Snapshots

Status
Not open for further replies.

NASbox

Guru
Joined
May 8, 2012
Messages
644
Given the following snapshots:

zfs snapshot TANK/dataset@first
zfs snapshot TANK/dataset@second
zfs snapshot TANK/dataset@third

Am I correct in assuming that assuming there were no changes to TANK/dataset that all three snapshots show referred as "zero length"?

Even though there is no file data, there has to be meta data of some sort that needs to be stored.
How much physical space will each of these snapshots consume for meta data even though they contain no actual files?

To back up a web server (not running zfs), I was rsyncing to FreeNAS and then making a tar from the local copy after each synchronization.
I just learned a bit more about snapshots, and it occured to me that that was a horrible waste of space, that I should just be making snapshots.
Given that no more than 2% of the file system would change between synchronizations, a snapshot is going to be a lot smaller than a tar of the whole home directory of the web server, and will still preserve the status at different points in time. Correct?

If I do:
zfs snapshot TANK/serverbackup@start_YYYYMMDDHHMMSS
rsync
zfs snapshot TANK/serverbackup@end_YYYYMMDDHHMMSS
zfs snapshot TANK/serverbackup@start_YYYYMMDDHHMMSS
rsync
zfs snapshot TANK/serverbackup@end_YYYYMMDDHHMMSS

where: YYYMMSSDDHHMMSS represents an actual time stamp or other unique identifier

After many backups, I am going to have a lot of duplicate snapshots since the end of one backup and the start of the next backup should be identical. If I have a history of 100 backups, that's going to mean I have 99 duplicate/empty and essentially useless snapshots on my pool.

Are all these redundant snapshots going to consume significant space? (Server backup is about 6GB and has several thousand files.)

Should I be pruning the redundant snapshots to save space?

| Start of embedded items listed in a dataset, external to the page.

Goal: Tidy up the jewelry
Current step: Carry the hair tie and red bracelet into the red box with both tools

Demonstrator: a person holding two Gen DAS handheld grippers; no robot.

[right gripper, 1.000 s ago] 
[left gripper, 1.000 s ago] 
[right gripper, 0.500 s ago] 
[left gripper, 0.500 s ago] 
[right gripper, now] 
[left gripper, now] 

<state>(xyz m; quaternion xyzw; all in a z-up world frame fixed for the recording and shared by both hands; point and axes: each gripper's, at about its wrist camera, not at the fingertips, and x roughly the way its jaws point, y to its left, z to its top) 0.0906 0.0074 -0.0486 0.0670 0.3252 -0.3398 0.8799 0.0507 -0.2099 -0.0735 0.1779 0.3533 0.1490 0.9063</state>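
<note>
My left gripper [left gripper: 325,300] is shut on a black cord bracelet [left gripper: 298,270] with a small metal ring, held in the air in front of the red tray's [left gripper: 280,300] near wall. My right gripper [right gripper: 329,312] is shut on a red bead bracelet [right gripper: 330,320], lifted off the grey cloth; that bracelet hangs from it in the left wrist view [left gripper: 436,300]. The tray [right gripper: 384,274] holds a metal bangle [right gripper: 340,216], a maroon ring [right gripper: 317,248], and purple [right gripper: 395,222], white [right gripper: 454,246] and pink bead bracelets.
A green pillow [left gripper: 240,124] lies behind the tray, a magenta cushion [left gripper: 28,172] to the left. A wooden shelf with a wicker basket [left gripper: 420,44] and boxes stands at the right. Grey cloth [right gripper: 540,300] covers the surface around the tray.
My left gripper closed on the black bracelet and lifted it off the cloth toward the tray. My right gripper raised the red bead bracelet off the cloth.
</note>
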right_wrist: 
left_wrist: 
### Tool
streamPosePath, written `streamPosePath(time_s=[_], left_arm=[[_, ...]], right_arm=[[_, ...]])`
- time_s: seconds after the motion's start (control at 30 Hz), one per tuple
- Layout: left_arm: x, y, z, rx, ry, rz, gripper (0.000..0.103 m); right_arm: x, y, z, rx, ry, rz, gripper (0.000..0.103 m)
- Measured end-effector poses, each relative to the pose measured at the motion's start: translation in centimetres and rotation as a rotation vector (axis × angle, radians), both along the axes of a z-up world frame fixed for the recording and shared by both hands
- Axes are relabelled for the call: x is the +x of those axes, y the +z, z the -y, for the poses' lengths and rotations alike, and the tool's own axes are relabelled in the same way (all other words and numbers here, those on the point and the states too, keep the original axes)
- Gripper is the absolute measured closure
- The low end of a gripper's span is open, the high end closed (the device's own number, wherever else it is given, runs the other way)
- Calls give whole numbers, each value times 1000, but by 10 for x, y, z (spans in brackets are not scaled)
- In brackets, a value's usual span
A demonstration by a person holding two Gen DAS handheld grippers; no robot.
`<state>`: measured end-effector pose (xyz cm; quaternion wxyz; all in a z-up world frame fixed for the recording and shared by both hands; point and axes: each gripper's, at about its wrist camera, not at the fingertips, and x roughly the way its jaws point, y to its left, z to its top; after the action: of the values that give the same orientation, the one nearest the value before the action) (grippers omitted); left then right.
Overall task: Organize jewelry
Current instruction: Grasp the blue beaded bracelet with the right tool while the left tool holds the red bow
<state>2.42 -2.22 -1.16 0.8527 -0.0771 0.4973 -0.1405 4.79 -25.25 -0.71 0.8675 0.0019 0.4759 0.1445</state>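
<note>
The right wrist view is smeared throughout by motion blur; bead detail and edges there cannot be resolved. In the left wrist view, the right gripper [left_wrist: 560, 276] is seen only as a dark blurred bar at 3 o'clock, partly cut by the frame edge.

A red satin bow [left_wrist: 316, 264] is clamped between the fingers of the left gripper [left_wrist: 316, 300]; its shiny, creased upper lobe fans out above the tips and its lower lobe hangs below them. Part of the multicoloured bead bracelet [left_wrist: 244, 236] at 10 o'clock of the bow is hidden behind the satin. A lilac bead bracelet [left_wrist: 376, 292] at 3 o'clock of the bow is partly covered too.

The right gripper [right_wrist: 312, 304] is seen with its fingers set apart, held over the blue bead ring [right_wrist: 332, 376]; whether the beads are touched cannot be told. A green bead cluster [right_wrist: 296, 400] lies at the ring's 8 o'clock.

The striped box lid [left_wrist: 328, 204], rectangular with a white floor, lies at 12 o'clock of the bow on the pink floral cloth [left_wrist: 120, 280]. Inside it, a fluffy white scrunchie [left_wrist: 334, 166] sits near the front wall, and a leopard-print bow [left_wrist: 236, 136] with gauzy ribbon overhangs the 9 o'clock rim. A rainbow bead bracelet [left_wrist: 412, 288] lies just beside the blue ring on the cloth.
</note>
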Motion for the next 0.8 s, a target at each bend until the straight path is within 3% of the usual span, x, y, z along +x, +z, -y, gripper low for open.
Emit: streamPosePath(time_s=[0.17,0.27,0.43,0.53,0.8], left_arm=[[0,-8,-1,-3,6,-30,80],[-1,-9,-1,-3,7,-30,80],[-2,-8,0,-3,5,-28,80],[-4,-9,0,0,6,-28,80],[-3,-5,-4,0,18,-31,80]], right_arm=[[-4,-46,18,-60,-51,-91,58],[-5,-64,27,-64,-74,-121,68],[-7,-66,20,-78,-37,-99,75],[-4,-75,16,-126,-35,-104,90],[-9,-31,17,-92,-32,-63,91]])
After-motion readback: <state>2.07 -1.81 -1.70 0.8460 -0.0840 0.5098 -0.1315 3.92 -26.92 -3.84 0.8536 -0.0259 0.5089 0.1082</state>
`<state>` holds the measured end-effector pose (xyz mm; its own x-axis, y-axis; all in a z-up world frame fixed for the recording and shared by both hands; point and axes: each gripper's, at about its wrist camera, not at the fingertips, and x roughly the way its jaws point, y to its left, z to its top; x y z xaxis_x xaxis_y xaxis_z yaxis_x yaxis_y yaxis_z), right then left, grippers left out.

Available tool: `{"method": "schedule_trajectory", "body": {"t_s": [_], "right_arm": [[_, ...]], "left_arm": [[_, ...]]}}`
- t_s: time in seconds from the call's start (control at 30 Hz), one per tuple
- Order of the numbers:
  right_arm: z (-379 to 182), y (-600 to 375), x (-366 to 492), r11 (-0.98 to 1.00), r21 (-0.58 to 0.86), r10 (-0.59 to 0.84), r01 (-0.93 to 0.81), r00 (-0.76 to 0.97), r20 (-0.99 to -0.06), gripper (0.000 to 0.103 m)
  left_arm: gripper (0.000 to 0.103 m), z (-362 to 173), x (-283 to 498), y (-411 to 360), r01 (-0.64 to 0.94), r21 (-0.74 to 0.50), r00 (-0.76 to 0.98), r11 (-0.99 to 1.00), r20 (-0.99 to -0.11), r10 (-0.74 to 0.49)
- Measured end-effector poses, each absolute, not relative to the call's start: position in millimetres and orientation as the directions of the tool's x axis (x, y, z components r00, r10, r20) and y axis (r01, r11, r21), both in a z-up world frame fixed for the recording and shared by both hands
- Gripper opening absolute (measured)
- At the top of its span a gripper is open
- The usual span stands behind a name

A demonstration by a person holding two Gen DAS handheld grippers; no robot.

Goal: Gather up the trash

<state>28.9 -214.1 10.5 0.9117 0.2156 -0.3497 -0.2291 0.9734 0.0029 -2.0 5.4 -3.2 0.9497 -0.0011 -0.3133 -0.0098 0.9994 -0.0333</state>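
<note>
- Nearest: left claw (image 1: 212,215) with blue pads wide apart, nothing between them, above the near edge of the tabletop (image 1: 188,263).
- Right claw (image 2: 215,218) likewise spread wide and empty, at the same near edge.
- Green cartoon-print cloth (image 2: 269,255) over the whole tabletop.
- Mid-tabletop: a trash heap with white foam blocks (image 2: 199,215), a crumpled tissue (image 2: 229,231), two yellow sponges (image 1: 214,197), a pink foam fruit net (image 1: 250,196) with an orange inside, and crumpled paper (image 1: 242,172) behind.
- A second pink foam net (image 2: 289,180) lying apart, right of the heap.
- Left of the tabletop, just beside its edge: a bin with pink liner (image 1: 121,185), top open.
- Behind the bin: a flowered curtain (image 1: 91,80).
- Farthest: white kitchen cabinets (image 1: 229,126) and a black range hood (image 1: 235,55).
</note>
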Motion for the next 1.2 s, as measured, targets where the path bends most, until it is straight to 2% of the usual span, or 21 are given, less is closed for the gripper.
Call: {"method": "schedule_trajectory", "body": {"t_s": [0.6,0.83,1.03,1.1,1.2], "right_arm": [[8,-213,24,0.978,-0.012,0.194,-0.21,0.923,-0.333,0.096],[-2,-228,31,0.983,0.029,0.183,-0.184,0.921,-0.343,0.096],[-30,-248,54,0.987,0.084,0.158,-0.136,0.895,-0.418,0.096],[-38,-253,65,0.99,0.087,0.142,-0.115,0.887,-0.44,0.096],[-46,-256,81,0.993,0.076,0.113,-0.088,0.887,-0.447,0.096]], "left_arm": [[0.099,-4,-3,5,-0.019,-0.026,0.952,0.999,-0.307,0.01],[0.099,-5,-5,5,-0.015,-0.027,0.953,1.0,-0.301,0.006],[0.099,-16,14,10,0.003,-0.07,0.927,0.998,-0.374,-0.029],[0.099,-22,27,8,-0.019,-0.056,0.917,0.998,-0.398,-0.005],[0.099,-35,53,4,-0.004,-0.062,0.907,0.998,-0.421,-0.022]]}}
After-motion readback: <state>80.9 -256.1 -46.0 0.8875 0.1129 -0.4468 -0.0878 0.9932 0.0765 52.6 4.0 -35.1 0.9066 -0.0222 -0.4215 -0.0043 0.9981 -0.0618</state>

If so does it matter if I delete several "end" snapshots as a batch (will I be trapping space or creating some sort of fragmentation), or is it important to have the backup script find and delete an "end" snapshot before it creates it's "start" snapshot?

Thanks in advance for any advice/suggestions.
 

garm

Wizard
Joined
Aug 19, 2017
Messages
1,555
First, ZFS is CoW which meanings data stay where it’s written, fragmentation is not something to consider.

Second, snapshots don’t consume any considerable space on their own. Sure there is overhead but not in any significant way. Instead they stop the deletion of blocks when they are being changed by a write action. Duplicate snapshots is not a thing. A snapshot simply records what blocks to retain. If you remove the first snapshot taken the second snapshot will retain the state of the pool as it looked at the time of the snapshot, but changes made after the first snapshot was taken will no longer be revertable. Blocks that aren’t changed don't accumulat diskspace.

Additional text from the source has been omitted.